Cesium was the first element to be discovered using spectroscopic means by Robert W. Bunsen and Gustav R. Kirchhoff in 1860, the year after they invented the spectroscope. Cesium, from the Latin caesius, meaning heavenly blue, was named after the color of the most prominent line in its spectrum (= 455.5 nm). It can be identified qualitatively in a flame test from the pale violet light given off by the electronic transitions in the excited metal atoms. Natural cesium consists of a single stable isotope, Cs–133. It occurs chiefly as a hydrated aluminosilicate mineral known as pollucite, 2Cs2O2Al2O39SiO2H2O, mined in the Bernic Lake region of Manitoba.

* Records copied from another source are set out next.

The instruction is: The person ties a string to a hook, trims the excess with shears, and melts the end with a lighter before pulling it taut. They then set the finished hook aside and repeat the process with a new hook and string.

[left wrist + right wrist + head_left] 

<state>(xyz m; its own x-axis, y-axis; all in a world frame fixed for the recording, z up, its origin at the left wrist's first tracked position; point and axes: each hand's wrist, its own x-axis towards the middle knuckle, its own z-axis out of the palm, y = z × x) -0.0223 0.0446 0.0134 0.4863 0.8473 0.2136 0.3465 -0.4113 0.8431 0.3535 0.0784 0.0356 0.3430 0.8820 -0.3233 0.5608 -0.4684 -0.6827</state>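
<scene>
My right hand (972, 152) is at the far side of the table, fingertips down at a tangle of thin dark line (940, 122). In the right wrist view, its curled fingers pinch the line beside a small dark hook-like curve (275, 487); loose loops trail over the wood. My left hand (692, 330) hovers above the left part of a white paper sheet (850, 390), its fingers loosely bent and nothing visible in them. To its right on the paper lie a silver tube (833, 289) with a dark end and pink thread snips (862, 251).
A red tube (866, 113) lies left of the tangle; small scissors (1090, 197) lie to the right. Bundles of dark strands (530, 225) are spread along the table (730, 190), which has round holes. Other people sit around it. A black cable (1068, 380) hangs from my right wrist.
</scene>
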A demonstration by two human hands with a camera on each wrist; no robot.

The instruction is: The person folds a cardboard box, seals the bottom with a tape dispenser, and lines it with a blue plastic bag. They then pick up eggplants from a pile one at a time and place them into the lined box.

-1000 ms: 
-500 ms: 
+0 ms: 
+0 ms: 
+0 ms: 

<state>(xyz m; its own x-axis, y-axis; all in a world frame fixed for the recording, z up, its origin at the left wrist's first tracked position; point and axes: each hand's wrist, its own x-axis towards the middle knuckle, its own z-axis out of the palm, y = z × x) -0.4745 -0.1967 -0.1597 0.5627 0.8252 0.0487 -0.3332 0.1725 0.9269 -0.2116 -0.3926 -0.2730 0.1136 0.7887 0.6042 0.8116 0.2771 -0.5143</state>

Cesium is the largest naturally occurring element; it has an atomic radius of 2.65 Å. With its low ionization potential (376 kJ per mol), it readily gives up its only valence electron to produce ionic salts. One of these, cesium chloride, forms a basic structure type that I discuss in the introductory inorganic course. Although most ionic lattices consist of an array of larger close-packed anions with smaller cations in the interstices, in CsCl the cesium cations (1.88 Å) are actually slightly larger than the chlorine anions (1.67 Å). This leads to a structure that can be described most accurately as simple cubic cesium cations with chlorine anions occupying every eight-coordinate cubic site. This looks analogous to a body-centered cubic structure composed of just one type of atom.




BUBBLE, BUBBLE...

Cesium reacts with water-phenolphthalein in solution.